January 2013

You Can Grow That! January 2013: Stachys ‘Hummelo’

Bet on this — Well-behaved betony ‘Hummelo’ blooms for several weeks in mid-summer. © Photo Jo Ellen Meyers Sharp

Some time ago, a colleague asked me to help identify a perennial in her garden. It had square stems, low-growing leaves and several 12-inch stalks topped with dense, pink-lavender flowers.

It looked a lot like a sage (Salvia) and I scoured resources to confirm, but couldn’t find anything like it. Quite by accident, I came across the plant, Stachys monieri ‘Hummelo,’ also called betony. You may also find it listed as S. officinalis and S. densiflora.

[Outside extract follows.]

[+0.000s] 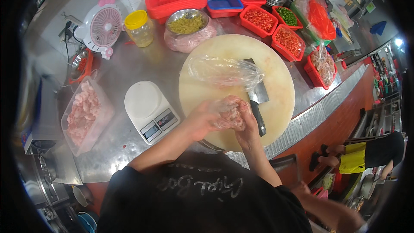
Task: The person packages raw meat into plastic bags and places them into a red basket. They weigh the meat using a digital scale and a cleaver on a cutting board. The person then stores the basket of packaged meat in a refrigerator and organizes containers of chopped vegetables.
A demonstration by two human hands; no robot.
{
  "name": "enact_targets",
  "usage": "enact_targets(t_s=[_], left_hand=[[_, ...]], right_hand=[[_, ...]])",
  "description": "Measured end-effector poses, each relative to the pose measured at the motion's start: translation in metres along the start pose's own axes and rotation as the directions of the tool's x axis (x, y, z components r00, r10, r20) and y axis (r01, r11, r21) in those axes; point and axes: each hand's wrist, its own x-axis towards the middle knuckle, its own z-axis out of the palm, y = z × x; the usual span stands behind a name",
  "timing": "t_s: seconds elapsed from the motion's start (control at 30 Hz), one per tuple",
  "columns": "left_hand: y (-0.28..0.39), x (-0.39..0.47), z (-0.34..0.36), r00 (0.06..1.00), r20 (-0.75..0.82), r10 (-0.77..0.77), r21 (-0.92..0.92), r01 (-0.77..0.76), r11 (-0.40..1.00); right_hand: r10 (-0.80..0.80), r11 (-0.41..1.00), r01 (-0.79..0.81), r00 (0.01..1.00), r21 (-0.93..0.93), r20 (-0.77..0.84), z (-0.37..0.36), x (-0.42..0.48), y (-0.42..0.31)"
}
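Between my left hand (203, 120) and my right hand (248, 131) is a clear plastic bag of raw meat (230, 113), gripped from both sides. It is above the near part of a round cutting board (278, 71). Behind my hands a crumpled clear plastic bag (223, 71) lies on the board, partly over the blade of a cleaver (258, 94). The cleaver's black handle points towards me, just right of my right hand. To the left of the board stands a white digital kitchen scale (144, 100) with a bare platform.
A plastic tub of pale raw meat (85, 113) sits far left. Behind are a fan (106, 27), a yellow-lidded jar (139, 29), a steel bowl of chopped greenish food (187, 24) and red baskets of chopped chillies (258, 19). A bare arm (326, 205) and another person (365, 157) are at right.
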Motion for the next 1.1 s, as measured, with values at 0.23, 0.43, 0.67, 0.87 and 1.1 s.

Stachys also is the scientific name for lamb’s ear (S. byzantina). Lamb’s ear is a silvery gray, fuzzy-leafed perennial that spreads rapidly. ‘Hummelo’ has crinkled, fresh-green leaves and grows in a clump.

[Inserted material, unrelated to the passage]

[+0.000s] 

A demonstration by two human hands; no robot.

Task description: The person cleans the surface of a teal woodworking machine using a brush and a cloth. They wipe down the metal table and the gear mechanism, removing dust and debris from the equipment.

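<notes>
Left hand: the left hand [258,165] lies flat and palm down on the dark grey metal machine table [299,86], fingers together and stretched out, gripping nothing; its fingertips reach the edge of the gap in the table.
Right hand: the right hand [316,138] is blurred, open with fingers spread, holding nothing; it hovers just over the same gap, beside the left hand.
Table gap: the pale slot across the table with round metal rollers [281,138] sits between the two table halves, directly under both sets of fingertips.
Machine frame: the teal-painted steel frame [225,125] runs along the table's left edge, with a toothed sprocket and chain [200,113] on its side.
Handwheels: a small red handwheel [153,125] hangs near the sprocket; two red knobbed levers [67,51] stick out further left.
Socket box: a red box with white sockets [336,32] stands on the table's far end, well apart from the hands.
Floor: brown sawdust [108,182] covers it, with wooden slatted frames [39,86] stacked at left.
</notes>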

‘Hummelo’ is quite well behaved, maintaining a tight clump throughout the growing season. In a few years, the clump will get about 18 inches wide.

Sometimes called wood betony or alpine betony, this plant blooms in mid-summer. Removing the spent blooms, called deadheading, can extend this period. It prefers six or more hours of full sun a day. Like all stachys, it needs well-drained soil to thrive. Once established, it is drought tolerant. In fact, it is almost evergreen, retaining its green foliage well into winter. In spring, snip off winter-damaged leaves. Divide in spring every three or four years to remove the woody center.

Appreciated for its texture and form, this plant is hardy throughout most of the Midwest. Use in a border or mass it. A good cut flower, it can be grown in a container for summer enjoyment and transplanted to the garden in fall. It is deer resistant.

‘Hummelo’ got the highest marks in trials at the Chicago Botanic Garden, according to a report issued a few years ago. Good companion plants include coneflower (Echinacea), rattlesnake master or sea holly (Eryngium), Russian sage (Peroviskia), catmint (Nepeta), hardy geranium (Geranium) and stonecrop (Sedum).

‘Hummelo’ may be hard to find, so call your favorite garden center and ask if it is in stock. It also can be found through several Internet retailers.